With this kind of endless awareness and unconditional viewpoint, I have stumbled into the discovery of the 'joyful mind.'  This precious human life becomes a revelation--The gift of myself arrives through meditation (both on and off the cushion).  Mindfully being with the notion of an unlimited self allows me to see where I hold back.  Where I do not want to open.

When I am willing to let go of 'who I thought I was',  I find myself invited into the moment of letting go.  When I am willing to die to self (letting go of all preconceived notions of me) something very different begins to unfold.  As the process continues and deepens, my fabricated sense of self, can be seen as something I hold on to.  I come face to face with my fears and concepts of myself (that are not working) and am, again, invited to let go.

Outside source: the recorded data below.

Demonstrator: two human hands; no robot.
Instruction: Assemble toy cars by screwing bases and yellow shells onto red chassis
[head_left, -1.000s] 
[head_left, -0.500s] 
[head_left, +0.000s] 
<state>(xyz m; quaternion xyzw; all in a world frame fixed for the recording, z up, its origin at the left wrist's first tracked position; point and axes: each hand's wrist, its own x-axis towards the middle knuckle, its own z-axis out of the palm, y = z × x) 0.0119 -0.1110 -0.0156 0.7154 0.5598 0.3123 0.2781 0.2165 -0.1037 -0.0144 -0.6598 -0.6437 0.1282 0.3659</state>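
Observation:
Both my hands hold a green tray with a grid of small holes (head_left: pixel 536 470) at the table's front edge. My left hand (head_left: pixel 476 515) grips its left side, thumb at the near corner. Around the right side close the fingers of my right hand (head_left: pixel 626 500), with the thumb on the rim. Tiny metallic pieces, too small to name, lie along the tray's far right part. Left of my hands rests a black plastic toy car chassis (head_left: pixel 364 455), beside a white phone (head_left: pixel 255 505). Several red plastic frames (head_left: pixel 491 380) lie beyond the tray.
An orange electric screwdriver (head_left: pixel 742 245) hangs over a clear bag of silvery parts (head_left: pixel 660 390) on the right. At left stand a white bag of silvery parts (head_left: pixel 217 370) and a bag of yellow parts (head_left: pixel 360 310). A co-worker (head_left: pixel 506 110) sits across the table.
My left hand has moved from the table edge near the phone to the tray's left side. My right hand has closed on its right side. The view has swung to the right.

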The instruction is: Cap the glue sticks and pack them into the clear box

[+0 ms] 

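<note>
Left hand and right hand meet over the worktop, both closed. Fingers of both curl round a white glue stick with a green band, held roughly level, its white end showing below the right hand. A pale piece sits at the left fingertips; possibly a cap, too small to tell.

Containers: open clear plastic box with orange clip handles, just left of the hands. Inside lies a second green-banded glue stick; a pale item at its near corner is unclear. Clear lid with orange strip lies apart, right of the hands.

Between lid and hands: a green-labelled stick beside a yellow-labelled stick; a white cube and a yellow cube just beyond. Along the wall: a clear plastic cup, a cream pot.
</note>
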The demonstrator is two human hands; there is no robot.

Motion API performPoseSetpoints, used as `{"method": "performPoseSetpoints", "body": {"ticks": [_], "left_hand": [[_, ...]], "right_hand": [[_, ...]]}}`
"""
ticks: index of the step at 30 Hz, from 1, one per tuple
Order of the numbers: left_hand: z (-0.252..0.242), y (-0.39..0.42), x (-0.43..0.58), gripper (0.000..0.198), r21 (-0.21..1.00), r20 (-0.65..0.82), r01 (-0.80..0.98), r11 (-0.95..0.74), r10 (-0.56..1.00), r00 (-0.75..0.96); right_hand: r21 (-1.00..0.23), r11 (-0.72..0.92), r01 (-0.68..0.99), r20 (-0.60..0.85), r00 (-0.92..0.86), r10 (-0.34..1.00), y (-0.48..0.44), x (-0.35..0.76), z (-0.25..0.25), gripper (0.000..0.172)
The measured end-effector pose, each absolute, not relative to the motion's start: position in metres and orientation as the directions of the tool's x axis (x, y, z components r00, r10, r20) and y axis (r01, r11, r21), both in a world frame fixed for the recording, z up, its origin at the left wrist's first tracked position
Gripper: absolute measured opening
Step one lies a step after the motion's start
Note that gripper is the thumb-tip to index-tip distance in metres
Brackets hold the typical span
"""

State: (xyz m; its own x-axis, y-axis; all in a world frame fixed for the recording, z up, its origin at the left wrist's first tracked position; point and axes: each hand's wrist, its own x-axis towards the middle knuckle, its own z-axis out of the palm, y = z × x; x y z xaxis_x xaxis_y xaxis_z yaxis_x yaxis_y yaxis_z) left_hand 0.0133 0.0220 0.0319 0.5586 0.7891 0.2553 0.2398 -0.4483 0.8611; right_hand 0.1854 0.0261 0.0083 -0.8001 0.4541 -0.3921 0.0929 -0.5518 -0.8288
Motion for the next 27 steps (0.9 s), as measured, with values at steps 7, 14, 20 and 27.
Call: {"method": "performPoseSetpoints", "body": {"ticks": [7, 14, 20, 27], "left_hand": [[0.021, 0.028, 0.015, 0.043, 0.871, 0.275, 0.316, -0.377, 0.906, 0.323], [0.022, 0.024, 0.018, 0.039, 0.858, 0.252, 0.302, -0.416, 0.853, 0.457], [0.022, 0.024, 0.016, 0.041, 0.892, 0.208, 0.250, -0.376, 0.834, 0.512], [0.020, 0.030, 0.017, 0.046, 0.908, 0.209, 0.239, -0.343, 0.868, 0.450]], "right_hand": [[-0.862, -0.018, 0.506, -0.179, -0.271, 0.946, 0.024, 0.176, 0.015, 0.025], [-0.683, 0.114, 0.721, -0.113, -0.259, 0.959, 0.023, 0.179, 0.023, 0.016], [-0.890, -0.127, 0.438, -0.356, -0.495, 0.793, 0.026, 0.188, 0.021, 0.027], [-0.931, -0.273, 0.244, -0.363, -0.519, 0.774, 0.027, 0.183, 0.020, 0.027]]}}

There is a definite gritty nature to this journey; this journey no different from any of the ancient mystery schools and religions.  For me, this meditative path is one of the places in the present culture where this journey of what I can be: is real.  This journey, ever unfolding, is well worth the ride.

Gracie Garp

Tuesday, November 9, 2010

The Divine Ones....

"Many people hear voices when no one is there.  Some of them are called 'mad' and are shut up in rooms where they stare at the walls all day.  Others are called writers and they do pretty much the same thing.
                                                                                                                                    --Meg Chittenden

My area of professional expertise is working with individuals who hear voices...some people like to call it schizophrenia.  I have always called them: The Divine Ones.
I have never been one who works with a 'diagnosis', psychiatric or otherwise.  I prefer, upon first meeting a client, to not ask them 'what they have' but 'who they are.
I am proud to say that I have published articles on my own style of 'treatment' when it comes to working with individuals in 'extreme states of mind.'
Mostly, I have found acceptance and for some, great relief, that I treat (psychotherapeutically), 'human beings' and not what some would characterize as a 'pathological disorder.'

We are all so much more than the labels that society dangerously doles out. This includes labels of stupid, unworthy, mongoloid, crazy, heartless, hopeless and the like.  Had I believed all the labels that have come my way (about myself), I would certainly be caught in the net of no-return, insane.  Am I eccentric? Yes.  Am I left of center? Yes.  I wear these labels like a 'badge of honor'.  Not out of arrogance but from a profound belief that whether I fit in with the 'norm', I possess 'basic goodness and basic sanity.'  The basics can carry me a long way-- I don't need to be 'extraordinary anything--basically human will suffice.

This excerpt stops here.